§ **PROBLEM**
Pictures aside, the data must be reproduced exactly.

§ **DATA BELOW**
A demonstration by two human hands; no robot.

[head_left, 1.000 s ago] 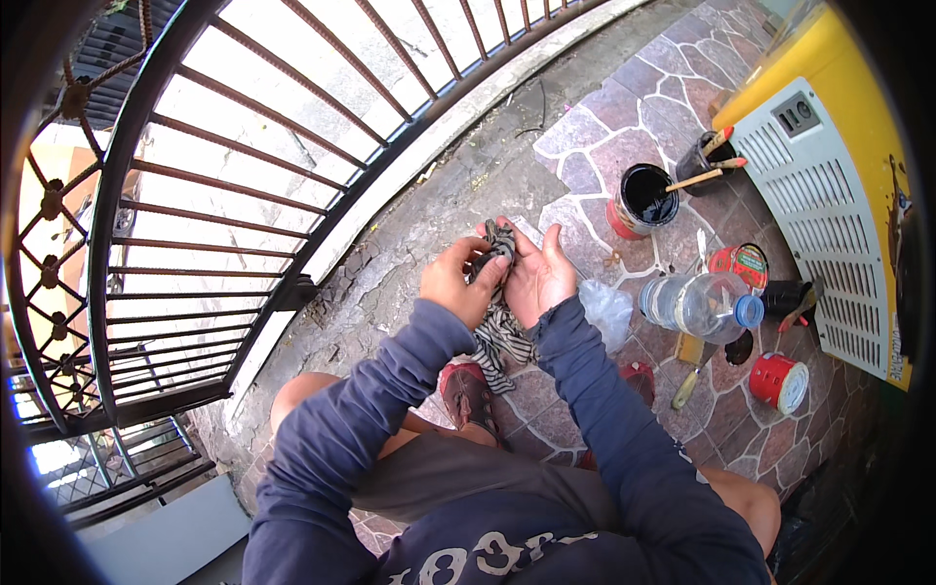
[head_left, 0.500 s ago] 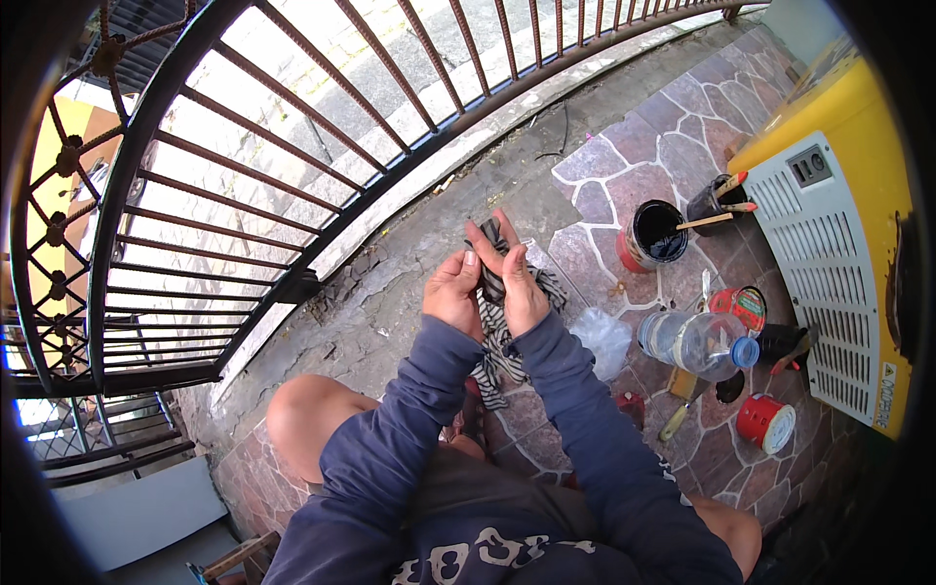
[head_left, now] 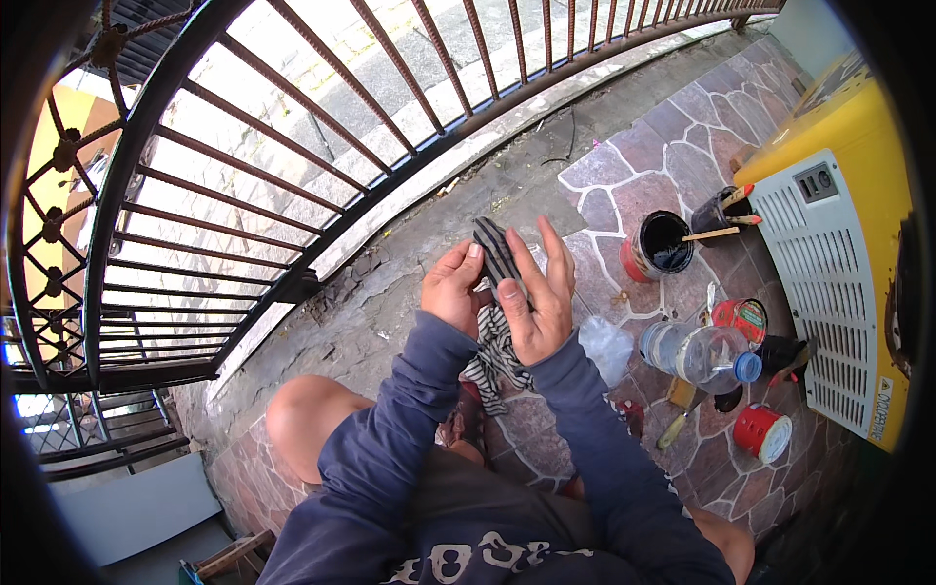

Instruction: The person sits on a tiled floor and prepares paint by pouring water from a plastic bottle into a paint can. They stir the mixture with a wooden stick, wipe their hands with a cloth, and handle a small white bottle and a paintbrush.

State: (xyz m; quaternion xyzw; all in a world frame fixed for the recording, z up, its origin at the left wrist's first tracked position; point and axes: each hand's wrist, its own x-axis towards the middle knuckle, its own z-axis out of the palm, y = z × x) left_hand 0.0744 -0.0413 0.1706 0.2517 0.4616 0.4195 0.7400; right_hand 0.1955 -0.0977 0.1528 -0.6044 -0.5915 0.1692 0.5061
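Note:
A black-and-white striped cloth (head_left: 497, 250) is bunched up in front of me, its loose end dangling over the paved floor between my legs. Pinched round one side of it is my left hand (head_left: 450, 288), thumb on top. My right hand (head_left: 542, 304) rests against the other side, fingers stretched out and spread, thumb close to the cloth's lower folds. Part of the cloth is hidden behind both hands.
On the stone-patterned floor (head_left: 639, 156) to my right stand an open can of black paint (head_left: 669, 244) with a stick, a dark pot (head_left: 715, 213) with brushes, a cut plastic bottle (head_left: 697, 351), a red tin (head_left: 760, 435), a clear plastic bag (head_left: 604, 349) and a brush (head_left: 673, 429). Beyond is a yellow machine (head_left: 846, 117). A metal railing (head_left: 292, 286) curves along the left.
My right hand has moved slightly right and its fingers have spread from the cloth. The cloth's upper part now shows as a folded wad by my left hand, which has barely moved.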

§ **RESPONSE TO THIS EXERCISE**
A demonstration by two human hands; no robot.

[head_left, 1.000 s ago] 
[head_left, 0.500 s ago] 
[head_left, now] 

Instruction: The person sits on a tiled floor and prepares paint by pouring water from a plastic bottle into a paint can. They stir the mixture with a wooden stick, wipe their hands with a cloth, and handle a small white bottle and a paintbrush.

State: (xyz m; quaternion xyzw; all in a world frame fixed for the recording, z up, its origin at the left wrist's first tracked position; point and axes: each hand's wrist, its own x-axis towards the middle knuckle, its own z-axis out of the palm, y = z × x) left_hand 0.0744 -0.0413 0.1706 0.2517 0.4616 0.4195 0.7400; right_hand 0.1955 -0.0977 0.1528 -0.6044 -0.5915 0.1692 0.5061
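Note:
A black-and-white striped cloth (head_left: 497, 250) is bunched up in front of me, its loose end dangling over the paved floor between my legs. Pinched round one side of it is my left hand (head_left: 450, 288), thumb on top. My right hand (head_left: 542, 304) rests against the other side, fingers stretched out and spread, thumb close to the cloth's lower folds. Part of the cloth is hidden behind both hands.
On the stone-patterned floor (head_left: 639, 156) to my right stand an open can of black paint (head_left: 669, 244) with a stick, a dark pot (head_left: 715, 213) with brushes, a cut plastic bottle (head_left: 697, 351), a red tin (head_left: 760, 435), a clear plastic bag (head_left: 604, 349) and a brush (head_left: 673, 429). Beyond is a yellow machine (head_left: 846, 117). A metal railing (head_left: 292, 286) curves along the left.
My right hand has moved slightly right and its fingers have spread from the cloth. The cloth's upper part now shows as a folded wad by my left hand, which has barely moved.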

The output as shown is complete.